START GIVEN INFORMATION

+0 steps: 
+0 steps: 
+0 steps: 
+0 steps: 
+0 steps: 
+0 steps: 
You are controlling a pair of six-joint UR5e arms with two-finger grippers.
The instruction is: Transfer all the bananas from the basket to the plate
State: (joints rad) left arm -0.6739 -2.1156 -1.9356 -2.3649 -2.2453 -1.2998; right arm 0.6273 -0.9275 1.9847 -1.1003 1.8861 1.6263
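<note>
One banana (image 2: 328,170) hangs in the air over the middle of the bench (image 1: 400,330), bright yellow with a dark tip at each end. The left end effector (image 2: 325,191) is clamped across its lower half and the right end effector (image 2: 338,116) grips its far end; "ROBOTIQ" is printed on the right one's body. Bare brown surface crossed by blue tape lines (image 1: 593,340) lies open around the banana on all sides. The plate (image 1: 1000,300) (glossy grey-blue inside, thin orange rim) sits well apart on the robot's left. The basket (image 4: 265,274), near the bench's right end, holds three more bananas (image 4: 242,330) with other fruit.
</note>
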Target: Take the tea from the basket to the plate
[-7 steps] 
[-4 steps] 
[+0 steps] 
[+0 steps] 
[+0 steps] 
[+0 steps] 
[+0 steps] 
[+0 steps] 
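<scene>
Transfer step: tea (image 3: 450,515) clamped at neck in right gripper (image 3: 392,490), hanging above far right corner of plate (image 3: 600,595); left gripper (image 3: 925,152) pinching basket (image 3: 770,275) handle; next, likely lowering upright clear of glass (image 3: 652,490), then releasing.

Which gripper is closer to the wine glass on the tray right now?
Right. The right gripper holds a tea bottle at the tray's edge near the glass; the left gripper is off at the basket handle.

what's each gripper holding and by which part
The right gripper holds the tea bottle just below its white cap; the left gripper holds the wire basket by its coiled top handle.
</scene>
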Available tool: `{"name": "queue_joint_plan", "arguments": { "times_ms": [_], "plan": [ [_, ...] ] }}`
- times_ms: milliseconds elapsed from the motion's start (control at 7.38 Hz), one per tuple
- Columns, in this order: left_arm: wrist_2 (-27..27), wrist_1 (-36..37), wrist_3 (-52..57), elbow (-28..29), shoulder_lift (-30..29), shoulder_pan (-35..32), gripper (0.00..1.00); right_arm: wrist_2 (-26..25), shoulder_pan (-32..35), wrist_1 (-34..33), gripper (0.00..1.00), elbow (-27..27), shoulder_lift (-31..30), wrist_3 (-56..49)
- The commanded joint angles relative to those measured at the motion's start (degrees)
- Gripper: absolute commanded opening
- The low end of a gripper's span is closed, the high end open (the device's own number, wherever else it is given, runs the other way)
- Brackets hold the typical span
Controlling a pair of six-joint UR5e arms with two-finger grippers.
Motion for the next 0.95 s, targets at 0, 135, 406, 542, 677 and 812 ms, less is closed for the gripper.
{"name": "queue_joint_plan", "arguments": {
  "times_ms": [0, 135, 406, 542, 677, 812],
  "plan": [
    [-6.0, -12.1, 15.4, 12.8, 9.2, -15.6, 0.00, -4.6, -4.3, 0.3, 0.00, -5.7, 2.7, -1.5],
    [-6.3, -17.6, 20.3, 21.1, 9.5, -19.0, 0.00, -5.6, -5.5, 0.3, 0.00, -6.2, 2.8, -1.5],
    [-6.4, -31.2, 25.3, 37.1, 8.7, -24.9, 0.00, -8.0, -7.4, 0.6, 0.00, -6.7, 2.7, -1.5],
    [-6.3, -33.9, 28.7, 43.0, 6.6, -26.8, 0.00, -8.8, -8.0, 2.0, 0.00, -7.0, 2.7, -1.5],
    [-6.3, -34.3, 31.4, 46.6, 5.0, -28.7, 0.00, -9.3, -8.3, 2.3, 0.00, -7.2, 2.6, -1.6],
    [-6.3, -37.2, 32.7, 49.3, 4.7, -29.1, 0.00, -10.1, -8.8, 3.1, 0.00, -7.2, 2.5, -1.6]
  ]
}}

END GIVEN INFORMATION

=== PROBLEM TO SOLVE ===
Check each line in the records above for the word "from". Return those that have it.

=== THE COMPLETED TASK ===
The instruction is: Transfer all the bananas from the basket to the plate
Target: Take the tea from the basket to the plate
- times_ms: milliseconds elapsed from the motion's start (control at 7.38 Hz), one per tuple

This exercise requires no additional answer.